**DIRECTIONS FOR THIS TASK:**
An exact transcription of the lines below, from the first through the one containing "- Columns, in", is the only output wanted.

**INFORMATION PROVIDED:**
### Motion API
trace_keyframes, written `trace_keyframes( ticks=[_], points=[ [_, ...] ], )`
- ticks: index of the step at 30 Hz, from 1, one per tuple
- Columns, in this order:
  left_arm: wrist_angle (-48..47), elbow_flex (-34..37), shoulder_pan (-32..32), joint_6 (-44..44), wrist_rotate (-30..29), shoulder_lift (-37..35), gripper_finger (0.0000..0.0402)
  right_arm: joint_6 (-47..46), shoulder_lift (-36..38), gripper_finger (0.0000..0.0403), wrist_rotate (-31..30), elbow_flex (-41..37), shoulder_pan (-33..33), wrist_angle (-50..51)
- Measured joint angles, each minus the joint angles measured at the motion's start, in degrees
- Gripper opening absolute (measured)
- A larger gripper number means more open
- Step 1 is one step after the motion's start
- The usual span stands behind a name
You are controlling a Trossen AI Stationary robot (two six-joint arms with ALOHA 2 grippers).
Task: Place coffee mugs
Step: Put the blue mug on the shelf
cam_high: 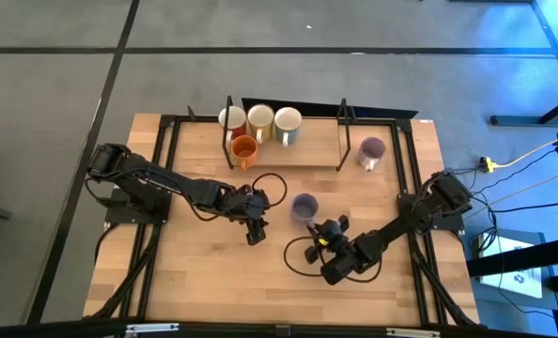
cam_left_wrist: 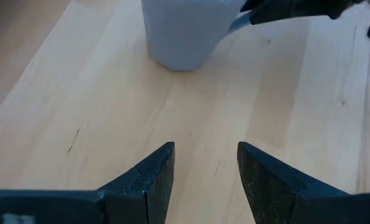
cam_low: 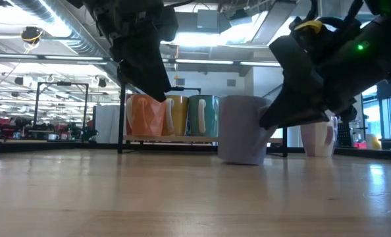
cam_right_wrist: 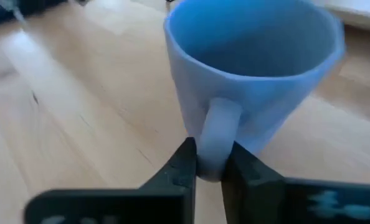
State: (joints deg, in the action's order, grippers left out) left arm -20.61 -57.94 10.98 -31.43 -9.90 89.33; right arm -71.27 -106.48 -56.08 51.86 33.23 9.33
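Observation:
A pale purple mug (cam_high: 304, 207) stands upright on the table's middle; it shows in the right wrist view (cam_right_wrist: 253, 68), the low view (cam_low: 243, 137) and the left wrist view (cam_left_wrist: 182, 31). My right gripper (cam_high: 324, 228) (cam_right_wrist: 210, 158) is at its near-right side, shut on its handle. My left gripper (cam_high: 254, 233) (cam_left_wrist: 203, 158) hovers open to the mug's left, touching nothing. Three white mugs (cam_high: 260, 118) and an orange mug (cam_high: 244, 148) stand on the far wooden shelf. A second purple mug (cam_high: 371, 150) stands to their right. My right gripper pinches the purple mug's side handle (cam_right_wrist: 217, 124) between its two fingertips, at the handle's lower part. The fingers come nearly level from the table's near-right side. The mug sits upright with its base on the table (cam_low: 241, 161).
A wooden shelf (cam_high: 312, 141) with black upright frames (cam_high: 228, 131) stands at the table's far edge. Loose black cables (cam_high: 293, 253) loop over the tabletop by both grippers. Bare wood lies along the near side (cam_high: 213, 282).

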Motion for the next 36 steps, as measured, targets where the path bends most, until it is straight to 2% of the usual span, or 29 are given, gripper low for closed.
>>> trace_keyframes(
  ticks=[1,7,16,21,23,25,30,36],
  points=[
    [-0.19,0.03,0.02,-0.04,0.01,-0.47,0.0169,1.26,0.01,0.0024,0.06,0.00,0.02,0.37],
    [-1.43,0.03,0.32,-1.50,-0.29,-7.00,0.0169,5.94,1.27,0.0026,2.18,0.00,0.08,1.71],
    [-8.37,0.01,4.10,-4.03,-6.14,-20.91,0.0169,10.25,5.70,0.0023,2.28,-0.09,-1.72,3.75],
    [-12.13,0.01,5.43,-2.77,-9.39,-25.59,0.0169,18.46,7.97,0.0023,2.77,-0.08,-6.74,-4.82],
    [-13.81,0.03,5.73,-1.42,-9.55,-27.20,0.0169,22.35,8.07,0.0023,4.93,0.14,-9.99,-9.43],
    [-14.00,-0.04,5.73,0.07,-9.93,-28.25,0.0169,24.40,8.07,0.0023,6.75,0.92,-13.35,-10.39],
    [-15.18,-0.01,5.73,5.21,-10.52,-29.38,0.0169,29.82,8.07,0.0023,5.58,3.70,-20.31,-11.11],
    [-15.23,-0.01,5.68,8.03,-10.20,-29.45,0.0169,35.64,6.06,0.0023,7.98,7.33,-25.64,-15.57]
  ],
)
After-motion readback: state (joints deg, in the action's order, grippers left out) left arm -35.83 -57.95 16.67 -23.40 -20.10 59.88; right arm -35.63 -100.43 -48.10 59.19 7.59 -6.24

**RESULT FOR THIS TASK:**
### Motion API
trace_keyframes, written `trace_keyframes( ticks=[_], points=[ [_, ...] ], )`
- ticks: index of the step at 30 Hz, from 1, one per tuple
- Columns, in this order:

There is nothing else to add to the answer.